'Sunshine' tops the year's best films
By Carla Meyer
There are movies you love and movies you greatly admire. The ratio on a Top 10 list is usually about 1-to-9.
“Little Miss Sunshine” tops my list for 2006 because it got to me the most, through its humor and warts-and-all approach, and because of that face: the bespectacled, highly expressive mug of young Abigail Breslin, who plays Olive, the most unaffected junior beauty-pageant contestant in history. Great the first time, the film grows richer, funnier and more heartwarming on subsequent viewings.
As with most annual Top 10 movie lists, this one includes films with sociopolitical relevance, heavy emotional content and reserved British people. But some of the best films of the year distinguished themselves by fully engaging the audience through great storytelling and direction. The messages followed the action, if they arrived at all.
Here are my top 10 films of 2006.
1. “Little Miss Sunshine”: Even its contrivances — such as piling everyone in a Volkswagen bus — work beautifully. Infused with tremendous warmth and empathy, this film transcends its quirky-indie roots to arrive at insights that, while not earth-shattering, are certainly universal.
2. “Little Children”: Featuring a knockout performance by Kate Winslet as an unhappy suburban mother, this arch yet intimate tragicomedy works on every level. Director Todd Field’s heavily stylized approach, from abundant narration to swooping shots that suggest a horror movie, distinguishes this film from the usual tales of suburban ennui.
Jackie Earle Haley’s appearance as a sex offender will creep out viewers who recall him as the teen dream of “The Bad News Bears.”

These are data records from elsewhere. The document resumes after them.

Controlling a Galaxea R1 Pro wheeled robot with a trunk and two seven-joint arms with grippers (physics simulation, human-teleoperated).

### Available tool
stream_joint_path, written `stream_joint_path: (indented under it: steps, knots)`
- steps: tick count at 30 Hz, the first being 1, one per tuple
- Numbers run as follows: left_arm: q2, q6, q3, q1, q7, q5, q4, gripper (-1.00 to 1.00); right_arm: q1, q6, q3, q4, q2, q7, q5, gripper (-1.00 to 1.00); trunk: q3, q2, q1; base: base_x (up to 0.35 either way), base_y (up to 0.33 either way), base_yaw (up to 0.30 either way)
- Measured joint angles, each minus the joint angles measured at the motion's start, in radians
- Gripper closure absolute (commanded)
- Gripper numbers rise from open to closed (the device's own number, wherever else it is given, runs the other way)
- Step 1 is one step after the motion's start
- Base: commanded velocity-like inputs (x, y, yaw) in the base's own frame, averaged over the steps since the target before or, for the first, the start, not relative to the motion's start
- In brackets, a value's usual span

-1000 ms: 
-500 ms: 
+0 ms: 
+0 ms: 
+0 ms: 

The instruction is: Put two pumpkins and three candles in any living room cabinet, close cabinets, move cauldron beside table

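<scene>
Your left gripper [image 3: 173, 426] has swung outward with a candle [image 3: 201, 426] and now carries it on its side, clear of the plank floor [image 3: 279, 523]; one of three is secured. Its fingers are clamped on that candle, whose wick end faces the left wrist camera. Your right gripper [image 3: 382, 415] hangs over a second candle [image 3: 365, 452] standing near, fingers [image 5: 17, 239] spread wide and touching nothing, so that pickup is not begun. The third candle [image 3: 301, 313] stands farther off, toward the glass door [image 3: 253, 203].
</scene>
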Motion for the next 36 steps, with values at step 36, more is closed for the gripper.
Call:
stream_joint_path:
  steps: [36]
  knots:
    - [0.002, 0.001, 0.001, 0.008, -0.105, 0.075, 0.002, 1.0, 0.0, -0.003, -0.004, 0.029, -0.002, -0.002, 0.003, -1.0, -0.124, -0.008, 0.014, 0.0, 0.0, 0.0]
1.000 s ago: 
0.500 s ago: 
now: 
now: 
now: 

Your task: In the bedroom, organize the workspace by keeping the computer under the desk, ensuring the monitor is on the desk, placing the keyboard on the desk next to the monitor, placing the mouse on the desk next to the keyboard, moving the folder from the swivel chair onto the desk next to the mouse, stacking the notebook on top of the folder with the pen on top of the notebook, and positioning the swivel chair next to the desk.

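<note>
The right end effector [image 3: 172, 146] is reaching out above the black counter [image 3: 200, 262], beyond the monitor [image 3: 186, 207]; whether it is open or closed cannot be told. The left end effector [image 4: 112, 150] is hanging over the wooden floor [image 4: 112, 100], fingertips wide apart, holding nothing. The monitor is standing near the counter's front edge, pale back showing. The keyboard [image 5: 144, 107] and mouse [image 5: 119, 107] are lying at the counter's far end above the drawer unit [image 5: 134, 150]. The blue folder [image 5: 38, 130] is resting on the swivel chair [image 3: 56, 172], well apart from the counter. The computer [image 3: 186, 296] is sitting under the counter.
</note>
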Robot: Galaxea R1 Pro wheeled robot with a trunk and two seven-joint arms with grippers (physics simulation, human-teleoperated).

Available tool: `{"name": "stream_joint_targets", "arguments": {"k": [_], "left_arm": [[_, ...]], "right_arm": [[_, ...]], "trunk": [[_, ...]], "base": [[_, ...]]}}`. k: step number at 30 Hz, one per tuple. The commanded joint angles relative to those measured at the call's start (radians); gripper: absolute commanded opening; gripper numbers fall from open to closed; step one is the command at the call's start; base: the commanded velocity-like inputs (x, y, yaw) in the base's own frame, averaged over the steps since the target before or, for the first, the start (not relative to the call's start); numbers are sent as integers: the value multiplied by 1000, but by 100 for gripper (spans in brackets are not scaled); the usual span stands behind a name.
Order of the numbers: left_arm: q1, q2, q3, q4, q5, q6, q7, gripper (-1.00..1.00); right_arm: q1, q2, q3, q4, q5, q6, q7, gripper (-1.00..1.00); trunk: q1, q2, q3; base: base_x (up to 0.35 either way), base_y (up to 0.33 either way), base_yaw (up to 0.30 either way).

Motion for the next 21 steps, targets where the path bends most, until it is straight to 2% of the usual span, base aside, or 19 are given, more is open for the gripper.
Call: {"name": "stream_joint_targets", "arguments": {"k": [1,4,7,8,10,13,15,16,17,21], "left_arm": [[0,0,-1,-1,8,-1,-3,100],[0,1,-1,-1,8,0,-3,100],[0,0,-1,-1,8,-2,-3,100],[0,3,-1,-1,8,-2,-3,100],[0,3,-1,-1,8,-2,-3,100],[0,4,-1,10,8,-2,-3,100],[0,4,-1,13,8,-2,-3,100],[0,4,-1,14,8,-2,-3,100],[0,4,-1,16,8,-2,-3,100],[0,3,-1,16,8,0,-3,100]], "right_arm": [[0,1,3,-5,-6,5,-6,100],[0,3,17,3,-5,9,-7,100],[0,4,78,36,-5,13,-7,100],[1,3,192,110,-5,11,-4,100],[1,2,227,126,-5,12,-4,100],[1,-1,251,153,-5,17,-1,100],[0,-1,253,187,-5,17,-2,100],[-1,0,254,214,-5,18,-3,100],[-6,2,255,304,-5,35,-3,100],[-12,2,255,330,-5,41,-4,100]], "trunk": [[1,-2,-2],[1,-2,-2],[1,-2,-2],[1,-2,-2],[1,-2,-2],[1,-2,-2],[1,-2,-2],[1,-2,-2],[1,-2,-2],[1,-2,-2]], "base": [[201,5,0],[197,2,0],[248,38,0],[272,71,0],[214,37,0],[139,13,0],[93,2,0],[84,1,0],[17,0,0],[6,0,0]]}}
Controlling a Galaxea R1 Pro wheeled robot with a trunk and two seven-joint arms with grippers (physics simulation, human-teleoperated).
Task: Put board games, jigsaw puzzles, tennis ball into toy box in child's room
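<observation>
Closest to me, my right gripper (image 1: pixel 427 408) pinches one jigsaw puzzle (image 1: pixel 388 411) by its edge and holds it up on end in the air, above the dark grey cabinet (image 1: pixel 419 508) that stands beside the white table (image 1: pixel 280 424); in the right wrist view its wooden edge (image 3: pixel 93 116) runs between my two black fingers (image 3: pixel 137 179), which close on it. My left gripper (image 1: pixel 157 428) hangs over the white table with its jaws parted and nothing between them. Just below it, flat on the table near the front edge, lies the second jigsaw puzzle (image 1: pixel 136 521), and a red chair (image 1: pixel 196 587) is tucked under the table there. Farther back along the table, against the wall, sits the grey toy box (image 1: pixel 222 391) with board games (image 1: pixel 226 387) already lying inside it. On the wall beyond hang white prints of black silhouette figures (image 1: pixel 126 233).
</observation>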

3. “The Queen”: This look at the period just after Princess Diana’s death in 1997 achieves a delicate balance. It had to show the royal family as stuck in its ways while also depicting Queen Elizabeth II, quite literally a born leader, as a monarch capable of change. Perhaps Helen Mirren’s understated yet emotionally complex performance makes the queen more sympathetic than the irreverent script intended. Whatever the reasons, this picture in which people do little but sit and talk (often by telephone) stays utterly involving throughout.
4. “Charlotte’s Web”: The runt’s a winner, and the computer-generated effects and barnyard antics dazzle and entertain in this live-action adaptation of E.B. White’s classic children’s book. Despite the updates, the picture’s emphasis on the power of friendship comes straight from the book.
5. “United 93”: This highly respectful yet unflinching account of the events of Sept. 11, 2001 — focusing on United Flight 93, which crashed in a Pennsylvania field — offers a great testament to the bravery of average Americans in the face of terrorism. A historically important work, it takes us back, vividly and poignantly, to those few hours that altered how Americans view themselves and the world.
6. “Shut Up & Sing”: If “United 93” evokes the moment Americans first felt devastated and willing to do what was necessary to protect the country, then this exceptional documentary touches on the growing skepticism and discord of the intervening years.
Following the Dixie Chicks from their upbraiding by the public and country radio through the making of their 2006 album “Taking the Long Way,” the picture reveals that Chicks singer Natalie Maines’ infamous comment about the president was about as premeditated as most other things that come out of her mouth.
That is to say, not at all.
7. “The Departed”: Martin Scorsese’s return to gangland offers rough-and-tumble attitude along with great style and superb acting. Matt Damon is especially fine, hardened but still sympathetic as a mole for an Irish American gang who lost sight of himself when he infiltrated the police force.
8. “Inside Man”: Spike Lee’s bank-heist picture is just as involving as “The Departed” and as well acted, though its supporting-cast bench doesn’t go as deep. Whereas Denzel Washington’s magnetism as a hostage negotiator is almost a given, Clive Owen’s quietly powerful work as a bank robber was less expected — especially when he plays so many moments behind a mask. Jodie Foster’s turn as a smooth, morally flexible power broker reminds us of the thoughtful woman behind the action heroine.
9. “The Last King of Scotland”: Forest Whitaker’s phenomenal performance as Idi Amin has captured most of the buzz. But the picture is accomplished overall: a fictionalized account of the late Ugandan president’s reign of terror that is as seductive (and scary) as the protagonist’s (a winningly wide-eyed James McAvoy) experiences working as Amin’s personal physician.
10. “Borat”: Is it pure comedy or a social commentary? Were participants misled? These and other questions have turned this into the most dissected, debated picture of the past few years. At once sophomoric, appalling and uproariously funny, the film — and
Sacha Baron Cohen’s immersive performance — is endlessly, surprisingly fascinating, which one cannot say about most raunchy comedies. And that’s not even counting your cousin’s “very nice” impression.